Entrevista de Cidinha da Silva
Cidinha da Silva, a prosadora de seu tempo
“Eu me considero uma escritora de meu tempo por ser uma pessoa absolutamente conectada com o que estou vivendo e com o que está ao meu redor”. Interessada por literatura desde a infância, Cidinha da Silva sempre soube que queria escrever.
Formada em História pela Universidade Federal de Minas Gerais, publicou artigos acadêmicos sobre relações raciais e de gênero, mas só em 2006 iniciou sua carreira na literatura. De lá pra cá foram 12 livros publicados: oito de crônicas; três infanto-juvenis; um de poemas; e um de contos. O 13º será de contos, Um Exu em Nova York, e sai até o final de agosto.
No meio tempo entre a graduação e a publicação do primeiro livro, Cidinha, nascida em Belo horizonte, mudou-se para São Paulo para trabalhar na ONG Geledés – Instituto da Mulher Negra, na qual foi presidente. Em 2005 fundou o Instituto Kuanza, que desenvolve projetos nos campos da educação, comunicação, juventude e relações comunitárias.
Uma das características mais marcantes nos trabalhos de Cidinha é sua habilidade em tocar nas feridas sociais como racismo, machismo e LGBTfobia através da arte. Não que seu trabalho possa ser resumido exclusivamente a política, mas é inevitável questionar as desigualdades estruturais e estruturantes de nossa sociedade depois de ler uma crônica da escritora.
A convite de Jarid Arraes, Cidinha integra o conselho editorial do selo Ferina, da Editora Pólen, que promete ser um espaço para publicar mulheres diversas, respeitando a multiplicidade da identidade da mulher brasileira. Apesar de iniciativas como Ferina, a escritora acredita que o cenário para mulheres negras e LGBTs, tanto na literatura quanto em outras expressões artísticas, está mudando a passos lentos, e só acontece graças a o empenho das próprias mulheres.
Dreads criam certa irmandade mundo afora entre pessoas negras que partilham o sentido de raízes que crescem para o alto e para fora, derramam-se pelos ombros e costas, totalmente expostas ao sol.
Trecho do conto “Farrina”
Para Cidinha, os desafios que enfrenta por ser mulher, negra e lésbica são os mesmos enfrentados por aquelas que não estão no campo da literatura. Muitas vezes, diz ela, são até amenizados, justamente por ser artista. “Percebo os mesmos desafios enfrentados por negras e lésbicas de um modo geral, em um país racista, lesbofóbico e misógino como o Brasil. Não vejo questões específicas no ofício que exerço, existem facilitadores culturais, inclusive: uma lésbica escritora, por exemplo, tem uma vida menos difícil do que a de uma gari lésbica, uma policial militar, uma trabalhadora doméstica, uma cobradora de ônibus… Ou seja, a arte ainda oferece algumas válvulas de escape, possibilidades maiores de parcerias e um pouco de liberdade para existir e ser o que se é”.

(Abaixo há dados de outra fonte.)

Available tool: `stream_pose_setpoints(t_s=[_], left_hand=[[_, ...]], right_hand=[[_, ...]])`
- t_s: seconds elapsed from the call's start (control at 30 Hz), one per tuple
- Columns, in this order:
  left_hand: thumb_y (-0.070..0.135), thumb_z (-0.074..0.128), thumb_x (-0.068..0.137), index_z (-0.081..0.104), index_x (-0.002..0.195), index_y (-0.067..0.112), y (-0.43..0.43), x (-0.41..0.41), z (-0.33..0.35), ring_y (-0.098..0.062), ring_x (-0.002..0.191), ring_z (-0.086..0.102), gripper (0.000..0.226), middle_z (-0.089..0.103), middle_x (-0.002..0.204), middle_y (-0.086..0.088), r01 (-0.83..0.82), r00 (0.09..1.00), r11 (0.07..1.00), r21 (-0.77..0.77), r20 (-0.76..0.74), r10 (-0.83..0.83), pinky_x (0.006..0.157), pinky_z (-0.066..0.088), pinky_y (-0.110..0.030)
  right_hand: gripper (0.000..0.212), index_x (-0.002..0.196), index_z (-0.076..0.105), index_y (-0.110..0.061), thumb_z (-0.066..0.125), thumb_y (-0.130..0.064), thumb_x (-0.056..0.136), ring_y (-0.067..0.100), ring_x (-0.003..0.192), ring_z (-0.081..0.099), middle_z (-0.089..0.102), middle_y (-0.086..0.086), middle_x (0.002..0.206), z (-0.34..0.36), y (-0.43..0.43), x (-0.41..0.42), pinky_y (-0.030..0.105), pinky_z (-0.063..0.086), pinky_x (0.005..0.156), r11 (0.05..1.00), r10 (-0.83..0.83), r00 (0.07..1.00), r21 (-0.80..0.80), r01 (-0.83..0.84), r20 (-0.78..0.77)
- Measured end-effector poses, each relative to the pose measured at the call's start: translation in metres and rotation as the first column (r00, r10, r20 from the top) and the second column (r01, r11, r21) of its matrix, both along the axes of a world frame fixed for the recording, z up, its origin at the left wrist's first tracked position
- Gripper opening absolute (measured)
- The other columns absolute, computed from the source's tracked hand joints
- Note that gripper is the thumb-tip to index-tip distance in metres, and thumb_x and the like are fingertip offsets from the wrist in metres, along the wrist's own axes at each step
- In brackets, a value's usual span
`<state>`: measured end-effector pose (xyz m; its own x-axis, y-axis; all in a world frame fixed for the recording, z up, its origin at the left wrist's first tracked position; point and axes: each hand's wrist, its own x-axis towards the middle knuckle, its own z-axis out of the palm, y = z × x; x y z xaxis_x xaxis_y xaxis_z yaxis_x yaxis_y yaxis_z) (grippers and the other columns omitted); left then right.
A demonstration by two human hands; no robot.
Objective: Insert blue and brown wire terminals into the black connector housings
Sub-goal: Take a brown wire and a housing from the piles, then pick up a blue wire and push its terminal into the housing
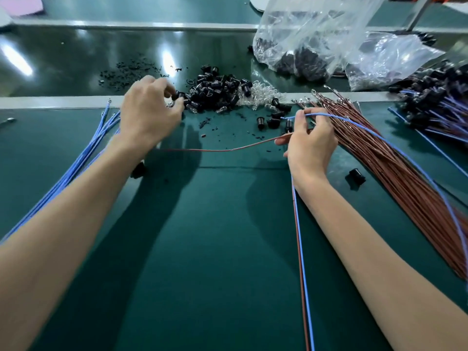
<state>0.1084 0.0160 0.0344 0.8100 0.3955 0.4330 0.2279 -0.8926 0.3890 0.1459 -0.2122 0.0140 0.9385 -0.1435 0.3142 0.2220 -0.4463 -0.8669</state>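
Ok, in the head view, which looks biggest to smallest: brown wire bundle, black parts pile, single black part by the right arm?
1. brown wire bundle
2. black parts pile
3. single black part, clearly smallest

Dark green bench mat; glossy black plastic housings pile; blue wire bundle; reddish-brown wire bundle; clear plastic bags.

On the table mat the housing pile sits mid-table toward the back, the left wire bundle beside it on one side, the right wire bundle on the other, plastic bags behind, and wired housings heaped far right.
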Motion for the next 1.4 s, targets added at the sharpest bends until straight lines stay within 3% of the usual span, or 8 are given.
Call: stream_pose_setpoints(t_s=[0.13, 0.27, 0.5, 0.67, 0.8, 0.93, 1.13, 1.4], left_hand=[[0.056, 0.061, 0.084, 0.063, 0.106, 0.005, 0.013, 0.041, -0.004, -0.037, 0.106, 0.057, 0.055, 0.064, 0.108, -0.020, -0.098, 0.957, 0.994, 0.058, -0.268, 0.110, 0.091, 0.045, -0.041], [0.032, 0.074, 0.081, 0.070, 0.100, 0.010, 0.017, 0.045, -0.003, -0.034, 0.105, 0.058, 0.030, 0.068, 0.104, -0.018, -0.051, 0.973, 0.998, 0.045, -0.223, 0.060, 0.090, 0.044, -0.037], [0.015, 0.069, 0.084, 0.070, 0.105, 0.003, 0.023, 0.024, -0.015, -0.036, 0.109, 0.053, 0.024, 0.059, 0.115, -0.021, -0.005, 0.990, 0.999, 0.051, -0.139, 0.012, 0.092, 0.039, -0.035], [0.014, 0.065, 0.089, 0.070, 0.104, -0.001, -0.003, 0.007, -0.004, -0.030, 0.102, 0.060, 0.022, 0.058, 0.121, -0.017, 0.134, 0.985, 0.991, -0.004, 0.113, -0.132, 0.093, 0.048, -0.038], [0.007, 0.067, 0.086, 0.057, 0.096, 0.010, -0.060, -0.027, -0.001, -0.011, 0.067, 0.069, 0.015, 0.068, 0.086, -0.002, 0.353, 0.932, 0.832, -0.428, 0.241, -0.272, 0.067, 0.057, -0.024], [-0.004, 0.068, 0.081, 0.055, 0.095, 0.013, -0.095, -0.057, -0.023, -0.008, 0.075, 0.069, 0.026, 0.069, 0.087, -0.006, 0.447, 0.894, 0.694, -0.565, 0.248, -0.374, 0.073, 0.053, -0.016], [0.005, 0.073, 0.080, 0.069, 0.097, 0.009, -0.091, -0.058, -0.033, -0.015, 0.073, 0.065, 0.017, 0.064, 0.098, -0.004, 0.476, 0.879, 0.725, -0.498, 0.290, -0.378, 0.074, 0.050, -0.018], [0.004, 0.072, 0.079, 0.067, 0.099, 0.016, -0.090, -0.058, -0.035, -0.001, 0.077, 0.063, 0.024, 0.062, 0.088, 0.004, 0.512, 0.858, 0.700, -0.498, 0.341, -0.385, 0.078, 0.049, -0.013]], right_hand=[[0.011, 0.093, 0.047, -0.022, 0.041, -0.026, 0.101, 0.026, 0.062, 0.068, 0.062, -0.011, 0.049, -0.005, -0.005, 0.005, 0.050, 0.054, 0.068, 0.993, 0.065, 0.997, -0.093, -0.068, -0.035], [0.019, 0.104, 0.056, -0.011, 0.045, -0.025, 0.101, 0.030, 0.057, 0.051, 0.051, 0.001, 0.056, -0.004, -0.007, -0.001, 0.033, 0.031, 0.056, 0.923, 0.105, 0.967, -0.385, -0.008, 0.232], [0.015, 0.095, 0.061, -0.005, 0.052, -0.017, 0.097, 0.027, 0.045, 0.044, 0.051, 0.001, 0.049, -0.004, 0.002, -0.008, 0.031, 0.029, 0.054, 0.954, 0.217, 0.911, -0.273, -0.122, 0.350], [0.009, 0.088, 0.059, -0.014, 0.055, -0.016, 0.095, 0.012, 0.043, 0.054, 0.057, 0.006, 0.050, -0.004, 0.003, -0.010, 0.027, 0.047, 0.045, 0.915, 0.400, 0.892, -0.037, -0.402, 0.209], [0.016, 0.079, 0.057, -0.022, 0.058, -0.017, 0.093, 0.005, 0.047, 0.056, 0.058, -0.007, 0.051, -0.005, 0.001, -0.006, 0.022, 0.051, 0.047, 0.910, 0.382, 0.910, 0.108, -0.401, 0.161], [0.017, 0.078, 0.056, -0.022, 0.058, -0.015, 0.093, 0.006, 0.054, 0.062, 0.064, -0.008, 0.064, -0.005, -0.002, -0.011, 0.021, 0.050, 0.058, 0.892, 0.427, 0.886, 0.074, -0.445, 0.182], [0.017, 0.078, 0.055, -0.021, 0.057, -0.010, 0.091, 0.007, 0.053, 0.062, 0.063, -0.005, 0.066, -0.004, -0.009, -0.022, 0.019, 0.049, 0.056, 0.805, 0.538, 0.805, 0.130, -0.578, 0.250], [0.017, 0.078, 0.055, -0.019, 0.056, -0.009, 0.091, 0.005, 0.053, 0.060, 0.061, -0.004, 0.065, -0.006, -0.005, -0.027, 0.013, 0.047, 0.055, 0.779, 0.577, 0.780, 0.125, -0.615, 0.242]])
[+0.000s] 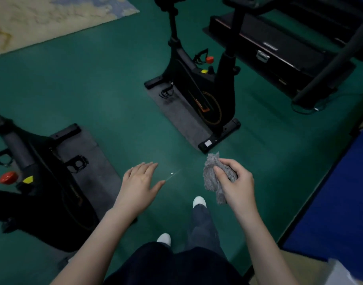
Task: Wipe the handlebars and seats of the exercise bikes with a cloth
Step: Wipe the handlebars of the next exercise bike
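- Green floor fills the room, with a pale rug at far left.
- Grey cloth is bunched in the right hand, fingers closed around it, held above the floor.
- Left hand is empty, flat, fingers spread, apart from the cloth.
- One bike stands ahead on a mat; another bike is at left.
- Treadmill lies beyond at right.

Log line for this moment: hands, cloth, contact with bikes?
right hand: gripping grey cloth | left hand: open, empty | bike contact: none | bikes: one ahead, one at left
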### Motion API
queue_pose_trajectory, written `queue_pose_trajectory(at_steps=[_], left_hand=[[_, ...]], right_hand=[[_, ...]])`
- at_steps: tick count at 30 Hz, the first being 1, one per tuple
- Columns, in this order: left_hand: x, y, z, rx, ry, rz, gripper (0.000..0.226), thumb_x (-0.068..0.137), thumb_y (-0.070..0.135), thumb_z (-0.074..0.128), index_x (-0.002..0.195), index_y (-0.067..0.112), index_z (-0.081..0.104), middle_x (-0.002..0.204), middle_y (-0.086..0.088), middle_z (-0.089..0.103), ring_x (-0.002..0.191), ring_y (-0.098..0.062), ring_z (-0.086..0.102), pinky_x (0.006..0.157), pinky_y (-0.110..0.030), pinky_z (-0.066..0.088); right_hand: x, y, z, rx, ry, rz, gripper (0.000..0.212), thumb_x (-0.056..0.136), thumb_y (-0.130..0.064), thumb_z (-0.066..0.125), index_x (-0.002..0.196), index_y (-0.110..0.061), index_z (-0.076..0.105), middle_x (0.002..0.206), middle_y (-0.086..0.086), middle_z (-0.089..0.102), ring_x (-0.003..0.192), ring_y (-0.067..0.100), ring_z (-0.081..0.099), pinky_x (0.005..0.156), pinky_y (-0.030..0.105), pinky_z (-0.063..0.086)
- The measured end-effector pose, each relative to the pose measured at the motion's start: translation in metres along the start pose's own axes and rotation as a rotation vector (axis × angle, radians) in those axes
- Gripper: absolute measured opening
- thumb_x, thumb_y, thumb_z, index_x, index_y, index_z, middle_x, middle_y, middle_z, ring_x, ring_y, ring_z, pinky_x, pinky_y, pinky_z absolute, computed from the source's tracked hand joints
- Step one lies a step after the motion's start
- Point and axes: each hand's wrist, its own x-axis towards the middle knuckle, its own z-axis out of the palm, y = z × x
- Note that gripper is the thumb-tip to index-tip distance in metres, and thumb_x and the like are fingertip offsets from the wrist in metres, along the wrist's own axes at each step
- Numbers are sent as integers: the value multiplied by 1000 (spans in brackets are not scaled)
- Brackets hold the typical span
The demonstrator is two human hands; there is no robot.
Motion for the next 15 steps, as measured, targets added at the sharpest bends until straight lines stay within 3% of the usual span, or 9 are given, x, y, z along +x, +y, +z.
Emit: queue_pose_trajectory(at_steps=[4, 10, 15], left_hand=[[28, 12, -1, -12, 37, -125, 61, 94, 50, 45, 146, 22, 32, 152, 3, 34, 142, -17, 25, 114, -35, 14], [78, 48, -1, -57, 103, -262, 61, 93, 49, 47, 146, 21, 33, 153, 2, 31, 142, -17, 25, 114, -34, 15], [97, 62, -1, -82, 153, -395, 61, 92, 47, 51, 145, 19, 36, 152, 0, 33, 141, -19, 27, 114, -37, 17]], right_hand=[[59, -4, 4, 3, -130, -67, 16, 83, -9, 70, 93, -21, 69, 94, -11, 69, 93, 6, 64, 87, 24, 48], [151, -5, -8, -7, -273, -142, 18, 84, -9, 70, 92, -24, 68, 94, -9, 70, 96, 9, 64, 90, 26, 47], [205, 0, -13, -17, -374, -126, 17, 83, -8, 70, 90, -23, 68, 91, -10, 69, 92, 9, 64, 91, 36, 51]])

Como cronista, gênero literário que mais explora em suas obras, a escritora é referência. A inspiração para muitas artistas também têm suas próprias referências nas mais diversas áreas: “Na literatura gosto muito de Carolina Maria de Jesus, Audre Lorde, Leda Martins, Elisa Lucinda, Paulina Chiziane, Ana Maria Gonçalves, Scholastique Mukasonga e Adélia Prado. Nas artes visuais, Lira Marues e Rosana Paulino são minhas inspirações. Já na música, curto Elizeth Cardoso, Clara Nunes, Dona Ivone Lara, Nana Caymmi, Maria Bethânia, Alcione, Joyce e Fátima Guedes”.